Wellness Database: Allergies
Allergies are often caused by poor nutrition or environmental factors. Allergies can be the result of vitamin deficiency.
Obesity Linked to Allergies in Children
This study published in 2009 suggests that obesity may be a contributing factor in the prevalence of allergic reactions in children. Reducing obesity, then, may be a good way to prevent this chronic condition.
Background The prevalence of both obesity and allergic disease has increased among children over the last several decades. Previous literature on the relationship between obesity and allergic disease has been inconsistent. It is not known whether systemic inflammation could be a factor in this relationship.
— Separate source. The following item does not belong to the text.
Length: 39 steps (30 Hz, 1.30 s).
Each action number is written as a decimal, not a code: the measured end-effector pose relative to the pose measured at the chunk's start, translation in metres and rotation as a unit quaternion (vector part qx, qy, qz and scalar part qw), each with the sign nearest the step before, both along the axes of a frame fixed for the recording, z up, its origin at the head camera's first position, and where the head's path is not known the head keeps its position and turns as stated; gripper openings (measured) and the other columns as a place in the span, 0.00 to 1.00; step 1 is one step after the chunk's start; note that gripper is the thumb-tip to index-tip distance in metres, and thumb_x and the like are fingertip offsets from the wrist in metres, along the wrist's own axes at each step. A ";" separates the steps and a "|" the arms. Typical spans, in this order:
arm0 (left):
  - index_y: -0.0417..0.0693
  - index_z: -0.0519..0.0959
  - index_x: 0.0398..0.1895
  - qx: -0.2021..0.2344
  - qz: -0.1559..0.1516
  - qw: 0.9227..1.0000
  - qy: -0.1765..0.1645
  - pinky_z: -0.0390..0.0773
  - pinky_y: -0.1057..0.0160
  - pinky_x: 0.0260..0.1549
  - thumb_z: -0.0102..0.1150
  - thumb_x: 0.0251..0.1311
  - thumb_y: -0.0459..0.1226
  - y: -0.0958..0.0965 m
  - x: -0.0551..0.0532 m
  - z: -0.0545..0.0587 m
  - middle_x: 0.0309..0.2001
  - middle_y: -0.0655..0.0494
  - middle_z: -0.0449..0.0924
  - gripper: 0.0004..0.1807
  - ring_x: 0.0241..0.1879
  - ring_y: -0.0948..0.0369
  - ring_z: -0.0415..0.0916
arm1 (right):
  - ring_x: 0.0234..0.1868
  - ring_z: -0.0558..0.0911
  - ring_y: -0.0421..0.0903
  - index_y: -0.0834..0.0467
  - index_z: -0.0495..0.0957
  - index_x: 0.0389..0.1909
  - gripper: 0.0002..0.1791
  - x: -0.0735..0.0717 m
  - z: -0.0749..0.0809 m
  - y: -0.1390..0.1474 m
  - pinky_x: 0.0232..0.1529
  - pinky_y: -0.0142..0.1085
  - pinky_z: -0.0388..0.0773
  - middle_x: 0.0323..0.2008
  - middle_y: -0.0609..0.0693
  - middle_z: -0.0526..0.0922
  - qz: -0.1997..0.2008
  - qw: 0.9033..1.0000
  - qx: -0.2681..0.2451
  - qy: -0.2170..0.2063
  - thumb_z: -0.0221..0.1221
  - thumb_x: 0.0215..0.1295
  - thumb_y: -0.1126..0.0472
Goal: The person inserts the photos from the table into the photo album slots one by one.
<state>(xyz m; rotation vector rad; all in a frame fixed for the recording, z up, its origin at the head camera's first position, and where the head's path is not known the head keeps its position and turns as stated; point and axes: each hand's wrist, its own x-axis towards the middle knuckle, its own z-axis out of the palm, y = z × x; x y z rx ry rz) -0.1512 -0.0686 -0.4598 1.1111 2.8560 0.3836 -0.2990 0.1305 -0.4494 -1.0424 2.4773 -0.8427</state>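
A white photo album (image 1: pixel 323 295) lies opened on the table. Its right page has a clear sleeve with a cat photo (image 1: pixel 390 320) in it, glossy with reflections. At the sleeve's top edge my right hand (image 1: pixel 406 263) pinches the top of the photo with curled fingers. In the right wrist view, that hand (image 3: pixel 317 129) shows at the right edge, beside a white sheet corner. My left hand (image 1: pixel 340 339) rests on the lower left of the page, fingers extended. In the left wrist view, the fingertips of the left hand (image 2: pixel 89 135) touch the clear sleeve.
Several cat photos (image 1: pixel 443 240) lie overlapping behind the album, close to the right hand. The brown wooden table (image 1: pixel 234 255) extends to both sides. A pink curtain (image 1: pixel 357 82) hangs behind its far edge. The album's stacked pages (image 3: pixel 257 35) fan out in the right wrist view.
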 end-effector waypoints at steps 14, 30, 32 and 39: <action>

Objective We sought to examine the association of obesity with total and allergen-specific IgE levels and allergy symptoms in US children and adolescents and to assess the role of C-reactive protein.
Methods National Health and Nutrition Examination Survey data from 2005-2006 included measurement of total and allergen-specific IgE levels and allergy questions. Overweight was defined as the 85th or greater to less than the 95th percentile of body mass index for age, and obesity was defined as the 95th percentile or greater. Linear and logistic regression models were used to examine the association of weight categories with total IgE levels, atopy, allergen-specific IgE levels, and allergy symptoms among youth aged 2 to 19 years.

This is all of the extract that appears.